Je pris le portefeuille et le mis sur la table.

— Il appartenait à papa. Ce salaud l’avait.

Bassett ouvrit le portefeuille qui contenait quelques billets, un de cinq dollars et plusieurs d’un dollar. Il examina la carte d’identité, puis il s’adressa à Bobby.

— Qu’est-ce que ça veut dire, Reinhart ?

— Gardie Hunter. C’est elle qui me l’a donné.

Je vis l’oncle Ambroise tressaillir.

— Quand ? demanda Bassett.

— Hier soir. Bien sûr, c’était à son père, elle me l’a dit.

Bassett mit le portefeuille dans sa poche, puis il alluma une cigarette et s’adressant aux policiers :

— Merci, les amis. Je voudrais que vous gardiez Bobby Reinhart jusqu’à ce que je vérifie sa déclaration. Bouclez-le, pour l’instant. Il est probable que je téléphonerai bientôt au poste, pour qu’on le relâche.

Bobby me lança un regard noir lorsque les flics l’emmenèrent.

— Quand tu voudras, dis-je. À ta disposition !

Bassett se leva et s’adressant à mon oncle :

— Eh bien, voilà qui devient intéressant !

— À votre place, je n’attacherai pas trop d’importance à ce portefeuille. Ça ne signifie rien.

Bassett haussa les épaules et me dit :

— Je préfère que tu ne couches pas chez toi, ce soir, petit. Va chez ton oncle.

— Pourquoi ?

— Parce que nous allons faire une perquisition, que nous aurions dû faire en premier lieu. Nous allons essayer de retrouver la police d’assurance, entre autres choses.

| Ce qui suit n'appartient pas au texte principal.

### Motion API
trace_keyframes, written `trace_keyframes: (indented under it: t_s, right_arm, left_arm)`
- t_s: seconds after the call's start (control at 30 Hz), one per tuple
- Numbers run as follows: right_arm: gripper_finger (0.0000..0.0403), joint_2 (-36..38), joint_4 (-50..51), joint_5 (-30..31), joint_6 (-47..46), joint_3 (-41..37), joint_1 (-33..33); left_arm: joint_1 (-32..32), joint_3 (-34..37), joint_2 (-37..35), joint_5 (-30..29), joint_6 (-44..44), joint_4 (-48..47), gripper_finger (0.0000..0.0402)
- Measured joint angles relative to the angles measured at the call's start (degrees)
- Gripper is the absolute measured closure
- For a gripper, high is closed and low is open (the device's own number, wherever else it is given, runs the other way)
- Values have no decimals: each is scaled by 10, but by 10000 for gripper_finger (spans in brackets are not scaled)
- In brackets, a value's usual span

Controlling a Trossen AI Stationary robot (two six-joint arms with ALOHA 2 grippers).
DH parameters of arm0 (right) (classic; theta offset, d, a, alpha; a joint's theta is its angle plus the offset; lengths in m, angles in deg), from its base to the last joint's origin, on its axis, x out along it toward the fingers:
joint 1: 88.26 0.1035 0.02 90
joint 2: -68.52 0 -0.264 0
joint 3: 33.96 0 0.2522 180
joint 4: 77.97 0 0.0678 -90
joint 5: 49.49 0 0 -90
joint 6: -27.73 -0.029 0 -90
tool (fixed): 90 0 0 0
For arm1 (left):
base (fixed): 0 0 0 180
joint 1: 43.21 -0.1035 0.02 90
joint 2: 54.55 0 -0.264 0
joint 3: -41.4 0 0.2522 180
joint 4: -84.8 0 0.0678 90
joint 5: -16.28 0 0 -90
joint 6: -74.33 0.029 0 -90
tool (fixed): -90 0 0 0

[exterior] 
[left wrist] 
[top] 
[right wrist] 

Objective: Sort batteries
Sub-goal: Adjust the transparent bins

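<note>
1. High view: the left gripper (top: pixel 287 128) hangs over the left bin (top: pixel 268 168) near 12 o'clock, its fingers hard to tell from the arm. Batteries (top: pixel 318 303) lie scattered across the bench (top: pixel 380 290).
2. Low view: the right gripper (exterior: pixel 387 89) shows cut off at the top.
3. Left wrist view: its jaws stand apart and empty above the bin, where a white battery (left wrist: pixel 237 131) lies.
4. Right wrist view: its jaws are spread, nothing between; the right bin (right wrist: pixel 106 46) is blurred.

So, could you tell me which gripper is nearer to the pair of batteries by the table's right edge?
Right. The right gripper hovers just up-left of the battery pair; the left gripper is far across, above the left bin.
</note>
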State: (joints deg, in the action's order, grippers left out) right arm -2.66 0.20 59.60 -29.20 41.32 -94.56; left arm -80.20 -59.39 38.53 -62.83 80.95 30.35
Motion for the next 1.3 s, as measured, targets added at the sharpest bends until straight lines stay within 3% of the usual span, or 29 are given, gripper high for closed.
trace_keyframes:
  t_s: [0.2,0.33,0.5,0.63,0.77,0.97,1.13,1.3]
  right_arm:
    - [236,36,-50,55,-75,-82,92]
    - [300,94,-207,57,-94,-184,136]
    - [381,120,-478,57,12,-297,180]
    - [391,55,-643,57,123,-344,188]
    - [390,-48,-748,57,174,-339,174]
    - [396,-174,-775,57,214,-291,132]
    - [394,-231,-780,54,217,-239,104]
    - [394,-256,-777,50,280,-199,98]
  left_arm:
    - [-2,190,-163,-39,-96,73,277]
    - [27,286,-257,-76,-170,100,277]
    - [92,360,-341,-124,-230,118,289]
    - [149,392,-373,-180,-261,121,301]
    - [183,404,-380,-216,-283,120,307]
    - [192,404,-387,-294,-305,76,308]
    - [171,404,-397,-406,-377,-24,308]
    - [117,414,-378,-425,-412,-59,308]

L’oncle Ambroise fit un signe d’assentiment et Bassett partit. Au bout d’un moment, je rompis le silence.

— Bobby m’a exaspéré, dis-je. J’ai vu rouge… mais je crains d’avoir mis les pieds dans le plat…

— Va te laver la figure et t’arranger un peu, dit mon oncle en guise de réponse.

J’obéis et me rendis au lavabo pour mettre de l’ordre dans mon apparence. À mon retour mon oncle me demanda :

— Comment te sens-tu ? Es-tu capable de veiller toute la nuit ?

— Oui.

— Parce que nous ne nous sommes pas encore mis au travail sérieusement. Nous avons pignoché ; maintenant, on va y aller carrément.

— Je ne demande que ça ! Que va faire Bassett ? Arrêter maman ?

— Il va la convoquer pour la questionner, en tout cas. Gardie aussi, à cause du portefeuille.

— Elles seront relâchées ensuite ?

— Je n’en sais rien. Peut-être pas, si Bassett trouve cette police d’assurance. Nous avons eu deux pépins, ce soir, cette police d’assurance et le portefeuille. Tous deux ne représentent que de fausses pistes, mais essaye d’expliquer ça à Bassett !

À nouveau, je tenais la boule de caoutchouc rouge, je jouais avec. Mon oncle la prit, l’aplatit en la serrant dans sa main, il avait des mains très puissantes.

— Je regrette que nous ayons retrouvé tout ça. Que diable ! Je ne peux l’expliquer, mais j’aurais préféré que Wally n’ait rien gardé.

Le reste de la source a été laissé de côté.